Problem
Look through the listing below, find every line with the string "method", and copy it.

===== Data section

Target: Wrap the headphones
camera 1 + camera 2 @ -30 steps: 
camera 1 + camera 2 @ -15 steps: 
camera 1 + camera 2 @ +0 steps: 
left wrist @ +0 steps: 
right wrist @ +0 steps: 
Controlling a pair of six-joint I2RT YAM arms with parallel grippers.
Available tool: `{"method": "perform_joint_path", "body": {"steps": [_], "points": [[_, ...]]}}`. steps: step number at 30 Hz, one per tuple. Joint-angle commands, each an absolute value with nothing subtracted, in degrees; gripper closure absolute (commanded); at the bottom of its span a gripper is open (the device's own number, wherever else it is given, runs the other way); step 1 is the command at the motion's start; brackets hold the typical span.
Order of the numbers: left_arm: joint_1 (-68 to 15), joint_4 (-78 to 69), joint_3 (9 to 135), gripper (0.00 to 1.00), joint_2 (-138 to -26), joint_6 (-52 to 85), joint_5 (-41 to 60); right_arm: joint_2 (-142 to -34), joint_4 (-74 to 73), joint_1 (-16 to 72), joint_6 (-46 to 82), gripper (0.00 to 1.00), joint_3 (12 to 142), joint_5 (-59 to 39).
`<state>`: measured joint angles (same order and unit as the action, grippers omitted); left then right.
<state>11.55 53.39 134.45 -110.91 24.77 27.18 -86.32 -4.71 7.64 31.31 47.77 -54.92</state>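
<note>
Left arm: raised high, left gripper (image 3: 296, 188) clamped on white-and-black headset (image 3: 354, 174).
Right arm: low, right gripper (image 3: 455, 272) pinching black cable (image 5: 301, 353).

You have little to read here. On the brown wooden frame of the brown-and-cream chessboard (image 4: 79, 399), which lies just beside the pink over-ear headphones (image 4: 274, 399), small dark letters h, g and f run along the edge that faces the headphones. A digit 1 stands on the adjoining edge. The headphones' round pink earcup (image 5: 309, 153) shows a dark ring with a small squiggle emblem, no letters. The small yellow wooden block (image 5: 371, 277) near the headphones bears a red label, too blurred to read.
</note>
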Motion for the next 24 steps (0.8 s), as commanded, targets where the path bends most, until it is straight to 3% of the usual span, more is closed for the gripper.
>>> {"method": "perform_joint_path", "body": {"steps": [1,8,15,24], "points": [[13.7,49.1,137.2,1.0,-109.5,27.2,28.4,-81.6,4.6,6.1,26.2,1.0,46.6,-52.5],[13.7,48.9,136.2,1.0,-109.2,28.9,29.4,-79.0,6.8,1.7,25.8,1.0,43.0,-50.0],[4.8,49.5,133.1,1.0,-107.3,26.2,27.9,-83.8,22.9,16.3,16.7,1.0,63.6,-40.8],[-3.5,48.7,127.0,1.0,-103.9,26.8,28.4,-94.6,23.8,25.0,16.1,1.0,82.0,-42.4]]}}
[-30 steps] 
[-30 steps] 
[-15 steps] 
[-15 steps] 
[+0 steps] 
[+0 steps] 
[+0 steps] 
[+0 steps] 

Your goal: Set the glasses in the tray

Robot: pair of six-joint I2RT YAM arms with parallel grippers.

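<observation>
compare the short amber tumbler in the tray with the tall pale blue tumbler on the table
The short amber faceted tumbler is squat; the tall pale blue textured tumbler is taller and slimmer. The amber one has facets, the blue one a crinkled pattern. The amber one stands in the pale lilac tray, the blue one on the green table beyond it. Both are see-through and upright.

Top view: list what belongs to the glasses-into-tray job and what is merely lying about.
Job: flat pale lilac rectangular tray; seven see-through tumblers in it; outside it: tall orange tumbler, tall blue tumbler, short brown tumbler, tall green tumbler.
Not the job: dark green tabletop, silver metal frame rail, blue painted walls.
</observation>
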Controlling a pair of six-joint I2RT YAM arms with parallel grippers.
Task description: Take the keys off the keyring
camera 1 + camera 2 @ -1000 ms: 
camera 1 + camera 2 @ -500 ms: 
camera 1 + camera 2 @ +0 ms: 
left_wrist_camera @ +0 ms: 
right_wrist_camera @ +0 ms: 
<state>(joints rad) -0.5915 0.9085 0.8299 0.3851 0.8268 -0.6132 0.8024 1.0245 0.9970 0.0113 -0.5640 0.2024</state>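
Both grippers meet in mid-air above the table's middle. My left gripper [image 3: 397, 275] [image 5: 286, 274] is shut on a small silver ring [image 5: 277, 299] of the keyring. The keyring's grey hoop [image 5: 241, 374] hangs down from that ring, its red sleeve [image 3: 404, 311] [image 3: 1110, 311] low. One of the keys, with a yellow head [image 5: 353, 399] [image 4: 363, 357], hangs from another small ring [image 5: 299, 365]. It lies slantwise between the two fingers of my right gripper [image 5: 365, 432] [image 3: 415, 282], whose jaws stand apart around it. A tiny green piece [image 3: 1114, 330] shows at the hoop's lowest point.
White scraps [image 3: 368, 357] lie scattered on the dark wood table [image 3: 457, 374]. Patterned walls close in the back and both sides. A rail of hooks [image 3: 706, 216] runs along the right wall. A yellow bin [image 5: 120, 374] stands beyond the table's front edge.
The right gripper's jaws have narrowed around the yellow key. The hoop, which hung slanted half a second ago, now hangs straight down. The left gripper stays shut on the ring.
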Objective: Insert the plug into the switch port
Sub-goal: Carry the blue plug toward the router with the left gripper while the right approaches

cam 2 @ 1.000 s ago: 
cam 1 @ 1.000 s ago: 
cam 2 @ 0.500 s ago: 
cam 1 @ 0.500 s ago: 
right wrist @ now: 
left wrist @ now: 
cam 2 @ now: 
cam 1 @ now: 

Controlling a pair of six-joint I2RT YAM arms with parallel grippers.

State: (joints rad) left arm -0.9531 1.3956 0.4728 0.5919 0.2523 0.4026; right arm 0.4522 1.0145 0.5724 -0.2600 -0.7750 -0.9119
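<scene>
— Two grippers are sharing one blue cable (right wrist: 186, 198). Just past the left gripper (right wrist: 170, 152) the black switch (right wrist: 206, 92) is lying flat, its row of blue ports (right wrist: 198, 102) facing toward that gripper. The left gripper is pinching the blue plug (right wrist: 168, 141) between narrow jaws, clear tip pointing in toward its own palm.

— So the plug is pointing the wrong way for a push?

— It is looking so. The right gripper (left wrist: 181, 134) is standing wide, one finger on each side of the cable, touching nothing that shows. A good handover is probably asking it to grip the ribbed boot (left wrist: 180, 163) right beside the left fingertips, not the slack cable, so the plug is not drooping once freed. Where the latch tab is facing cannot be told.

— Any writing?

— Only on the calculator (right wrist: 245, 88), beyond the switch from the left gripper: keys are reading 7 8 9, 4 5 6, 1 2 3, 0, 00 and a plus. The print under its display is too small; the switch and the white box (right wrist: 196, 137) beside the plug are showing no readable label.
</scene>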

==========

Reply
Available tool: `{"method": "perform_joint_path", "body": {"steps": [_], "points": [[_, ...]]}}`. steps: step number at 30 Hz, one per tuple. Joint-angle commands, each an absolute value with nothing subtracted, in degrees; gripper closure absolute (commanded); at the bottom of its span a gripper is open (the device's own number, wherever else it is given, runs the other way); step 1 is the command at the motion's start; brackets hold the typical span.
>>> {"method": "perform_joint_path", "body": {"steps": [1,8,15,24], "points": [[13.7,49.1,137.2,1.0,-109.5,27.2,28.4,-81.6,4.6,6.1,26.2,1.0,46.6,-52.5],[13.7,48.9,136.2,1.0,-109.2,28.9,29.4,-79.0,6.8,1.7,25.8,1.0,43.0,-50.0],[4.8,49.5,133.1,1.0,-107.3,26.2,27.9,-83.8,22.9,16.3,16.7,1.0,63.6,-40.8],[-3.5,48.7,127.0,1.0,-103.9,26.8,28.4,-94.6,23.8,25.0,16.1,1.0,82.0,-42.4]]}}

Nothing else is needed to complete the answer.